Nathanael atmete tief ein und erhob sich mit kräftigen Flügelschlägen in die Luft. In rasantem Tempo flog er zur Brücke. Aber es ging ihm nicht schnell genug, und er erhöhte die Schlagfrequenz. Er biss die Zähne zusammen und verlangte seinen noch jungen Schwingen Höchstleistung ab. Für Tessa.
Als er Brooklyn erreichte, atmete er erleichtert auf. Sacred Hearts lag genau vor ihm. Als er sich dem Areal in der Vogelperspektive näherte, stieg ihm ein beißender Geruch in die Nase. Von oben sahen die wuchtigen Mauern und ausladenden Dächer weniger dominant aus. Alles wirkte auf den ersten Blick normal, wenn sich nicht graue Rauchsäulen vor dem dunklen Himmel abgezeichnet hätten. Eine eisige Hand umfasste sein Herz. Tessa!
Nathanael schwebte über dem Gelände der christlichen Einrichtung, in dessen Vorgarten die mächtige Statue seines Vaters thronte, an dessen Fuß Gina damals in seinen Armen gestorben war. Kam er etwa erneut zu spät? Er verdoppelte seine Anstrengungen und näherte sich dem Gebäude mit mächtigen Flügelschlägen.
Die Flammen schlugen bereits meterhoch aus dem Dachstuhl des hinteren Schwesternhauses. Schaulustige eilten herbei, um den Brand zu beobachten. Aus der Ferne ertönte Sirenengeheul. Hatte Tessa hier tatsächlich Zuflucht gesucht? Der demolierte Wagen ihres Begleiters vor dem brennenden Haus lieferte den Beweis.

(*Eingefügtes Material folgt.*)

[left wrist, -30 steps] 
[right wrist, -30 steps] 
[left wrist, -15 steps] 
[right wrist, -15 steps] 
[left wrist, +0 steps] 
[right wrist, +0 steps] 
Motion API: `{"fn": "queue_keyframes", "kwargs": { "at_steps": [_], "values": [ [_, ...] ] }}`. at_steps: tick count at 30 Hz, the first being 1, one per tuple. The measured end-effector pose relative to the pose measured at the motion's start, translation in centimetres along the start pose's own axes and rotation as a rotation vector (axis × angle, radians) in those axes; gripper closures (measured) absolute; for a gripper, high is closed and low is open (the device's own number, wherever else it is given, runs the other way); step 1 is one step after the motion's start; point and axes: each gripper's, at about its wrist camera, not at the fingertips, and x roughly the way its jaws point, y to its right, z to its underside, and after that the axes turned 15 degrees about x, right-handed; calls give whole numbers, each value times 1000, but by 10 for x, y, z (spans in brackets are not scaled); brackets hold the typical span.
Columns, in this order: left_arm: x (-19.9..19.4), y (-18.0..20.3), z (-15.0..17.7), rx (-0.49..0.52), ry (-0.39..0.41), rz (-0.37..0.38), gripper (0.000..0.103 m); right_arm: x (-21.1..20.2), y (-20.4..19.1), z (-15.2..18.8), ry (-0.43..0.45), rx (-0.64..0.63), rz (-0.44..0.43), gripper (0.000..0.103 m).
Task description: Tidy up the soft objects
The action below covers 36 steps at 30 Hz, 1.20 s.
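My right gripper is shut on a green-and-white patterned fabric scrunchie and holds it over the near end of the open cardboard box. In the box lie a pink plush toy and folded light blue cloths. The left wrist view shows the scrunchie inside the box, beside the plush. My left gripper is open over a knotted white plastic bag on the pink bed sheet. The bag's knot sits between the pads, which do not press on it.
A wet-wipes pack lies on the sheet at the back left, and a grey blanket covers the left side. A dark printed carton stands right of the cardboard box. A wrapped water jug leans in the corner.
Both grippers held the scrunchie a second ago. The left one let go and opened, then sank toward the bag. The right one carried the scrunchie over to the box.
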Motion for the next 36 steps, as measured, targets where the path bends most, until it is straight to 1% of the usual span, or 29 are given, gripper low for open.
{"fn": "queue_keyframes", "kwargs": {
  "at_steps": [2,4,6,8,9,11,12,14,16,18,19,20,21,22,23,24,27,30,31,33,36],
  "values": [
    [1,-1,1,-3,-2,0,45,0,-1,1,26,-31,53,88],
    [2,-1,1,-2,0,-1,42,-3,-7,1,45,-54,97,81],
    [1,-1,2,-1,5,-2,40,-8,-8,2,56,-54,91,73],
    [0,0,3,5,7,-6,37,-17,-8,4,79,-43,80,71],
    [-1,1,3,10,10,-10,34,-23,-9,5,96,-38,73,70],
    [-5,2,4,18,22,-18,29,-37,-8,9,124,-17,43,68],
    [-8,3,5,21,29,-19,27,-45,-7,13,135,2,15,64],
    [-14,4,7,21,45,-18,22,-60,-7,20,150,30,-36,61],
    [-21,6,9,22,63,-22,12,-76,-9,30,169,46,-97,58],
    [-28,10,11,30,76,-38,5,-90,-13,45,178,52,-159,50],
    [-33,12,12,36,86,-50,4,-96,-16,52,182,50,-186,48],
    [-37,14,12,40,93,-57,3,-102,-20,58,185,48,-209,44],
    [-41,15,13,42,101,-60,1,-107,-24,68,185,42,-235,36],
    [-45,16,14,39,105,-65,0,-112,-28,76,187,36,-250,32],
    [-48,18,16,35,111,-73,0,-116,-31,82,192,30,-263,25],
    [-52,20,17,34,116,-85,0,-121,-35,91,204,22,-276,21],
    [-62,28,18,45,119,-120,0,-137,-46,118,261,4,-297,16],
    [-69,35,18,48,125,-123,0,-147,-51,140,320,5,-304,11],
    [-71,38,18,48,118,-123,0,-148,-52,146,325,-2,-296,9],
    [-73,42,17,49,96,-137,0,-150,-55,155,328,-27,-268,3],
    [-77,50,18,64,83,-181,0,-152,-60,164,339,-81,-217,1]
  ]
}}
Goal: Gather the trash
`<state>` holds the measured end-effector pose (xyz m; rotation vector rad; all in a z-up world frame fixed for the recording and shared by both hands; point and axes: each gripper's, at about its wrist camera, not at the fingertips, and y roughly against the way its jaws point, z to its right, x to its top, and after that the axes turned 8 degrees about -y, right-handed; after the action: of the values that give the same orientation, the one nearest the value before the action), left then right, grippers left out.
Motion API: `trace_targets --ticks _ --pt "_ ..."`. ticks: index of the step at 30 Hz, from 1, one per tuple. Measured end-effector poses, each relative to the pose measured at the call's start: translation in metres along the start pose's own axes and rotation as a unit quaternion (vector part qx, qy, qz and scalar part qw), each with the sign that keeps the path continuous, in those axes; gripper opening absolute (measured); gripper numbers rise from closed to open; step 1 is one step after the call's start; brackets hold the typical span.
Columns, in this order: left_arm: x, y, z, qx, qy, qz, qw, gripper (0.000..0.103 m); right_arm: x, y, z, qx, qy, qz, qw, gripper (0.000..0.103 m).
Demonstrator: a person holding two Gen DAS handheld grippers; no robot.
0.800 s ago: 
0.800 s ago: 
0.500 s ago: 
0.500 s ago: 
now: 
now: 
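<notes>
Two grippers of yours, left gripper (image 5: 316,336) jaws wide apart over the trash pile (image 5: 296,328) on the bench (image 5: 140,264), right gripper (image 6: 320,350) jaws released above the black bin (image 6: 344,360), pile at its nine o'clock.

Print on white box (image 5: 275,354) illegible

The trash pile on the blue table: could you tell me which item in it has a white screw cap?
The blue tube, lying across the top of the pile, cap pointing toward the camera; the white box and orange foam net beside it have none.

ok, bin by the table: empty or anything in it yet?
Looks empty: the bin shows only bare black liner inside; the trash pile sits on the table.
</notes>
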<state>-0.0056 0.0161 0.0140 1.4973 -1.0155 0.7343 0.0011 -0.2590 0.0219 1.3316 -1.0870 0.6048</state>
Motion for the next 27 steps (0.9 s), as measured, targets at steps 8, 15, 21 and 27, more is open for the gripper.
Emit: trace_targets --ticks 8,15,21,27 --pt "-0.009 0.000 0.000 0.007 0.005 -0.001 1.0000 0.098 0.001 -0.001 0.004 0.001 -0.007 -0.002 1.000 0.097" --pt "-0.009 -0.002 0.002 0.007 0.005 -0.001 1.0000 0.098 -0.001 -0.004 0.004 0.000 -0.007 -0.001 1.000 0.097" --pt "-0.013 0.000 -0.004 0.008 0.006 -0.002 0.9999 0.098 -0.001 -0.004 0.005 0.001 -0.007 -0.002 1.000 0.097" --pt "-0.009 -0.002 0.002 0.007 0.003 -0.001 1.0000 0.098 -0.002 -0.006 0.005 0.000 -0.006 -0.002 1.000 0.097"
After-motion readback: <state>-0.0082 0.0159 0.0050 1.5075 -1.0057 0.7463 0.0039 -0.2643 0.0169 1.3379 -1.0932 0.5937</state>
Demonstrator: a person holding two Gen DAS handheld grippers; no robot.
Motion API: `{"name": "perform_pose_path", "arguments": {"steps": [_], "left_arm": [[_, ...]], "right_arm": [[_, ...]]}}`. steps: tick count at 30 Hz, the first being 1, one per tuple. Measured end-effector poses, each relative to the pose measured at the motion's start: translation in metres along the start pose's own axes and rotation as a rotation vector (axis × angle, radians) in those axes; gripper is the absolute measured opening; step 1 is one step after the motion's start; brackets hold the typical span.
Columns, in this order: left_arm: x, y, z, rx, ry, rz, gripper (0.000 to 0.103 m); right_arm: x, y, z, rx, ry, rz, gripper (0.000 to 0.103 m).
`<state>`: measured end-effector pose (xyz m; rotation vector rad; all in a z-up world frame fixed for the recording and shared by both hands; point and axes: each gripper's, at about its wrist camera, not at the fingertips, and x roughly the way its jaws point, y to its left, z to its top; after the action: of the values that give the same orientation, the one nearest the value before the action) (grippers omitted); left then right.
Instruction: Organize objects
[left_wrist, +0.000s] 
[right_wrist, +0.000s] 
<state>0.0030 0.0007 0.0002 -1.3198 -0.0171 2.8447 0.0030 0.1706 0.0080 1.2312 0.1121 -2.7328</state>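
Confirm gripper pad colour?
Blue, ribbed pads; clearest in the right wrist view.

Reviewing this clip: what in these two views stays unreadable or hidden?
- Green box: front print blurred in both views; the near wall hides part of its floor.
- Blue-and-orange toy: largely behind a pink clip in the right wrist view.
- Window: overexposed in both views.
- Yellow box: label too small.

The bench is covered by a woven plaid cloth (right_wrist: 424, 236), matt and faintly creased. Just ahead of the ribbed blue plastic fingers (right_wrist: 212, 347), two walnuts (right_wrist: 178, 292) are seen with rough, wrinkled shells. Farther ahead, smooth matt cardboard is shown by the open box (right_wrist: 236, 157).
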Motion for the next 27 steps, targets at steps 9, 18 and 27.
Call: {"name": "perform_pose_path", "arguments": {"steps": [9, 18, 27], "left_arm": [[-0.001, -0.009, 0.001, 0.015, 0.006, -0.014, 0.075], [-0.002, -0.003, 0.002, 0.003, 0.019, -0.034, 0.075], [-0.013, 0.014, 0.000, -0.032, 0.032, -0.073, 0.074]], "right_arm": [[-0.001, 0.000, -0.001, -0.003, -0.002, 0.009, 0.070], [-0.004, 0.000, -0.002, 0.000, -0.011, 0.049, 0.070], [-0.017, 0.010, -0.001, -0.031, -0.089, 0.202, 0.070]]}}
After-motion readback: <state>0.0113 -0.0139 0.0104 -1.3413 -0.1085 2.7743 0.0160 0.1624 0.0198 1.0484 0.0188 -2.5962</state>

Das Feuer hatte bereits jedes Stockwerk ergriffen. Durch die Hitze platzten die Fensterscheiben mit einem lauten Knall. Glassplitter stoben in dichten Wolken durch die Luft und entlockten den Gaffern auf der anderen Straßenseite Entsetzensschreie. Aus dem Dachstuhl loderten die Flammen empor. Wenn Tessa sich in diesem Haus befunden hatte, kam jede Hilfe zu spät. Niemand könnte dieser Feuerhölle entgehen.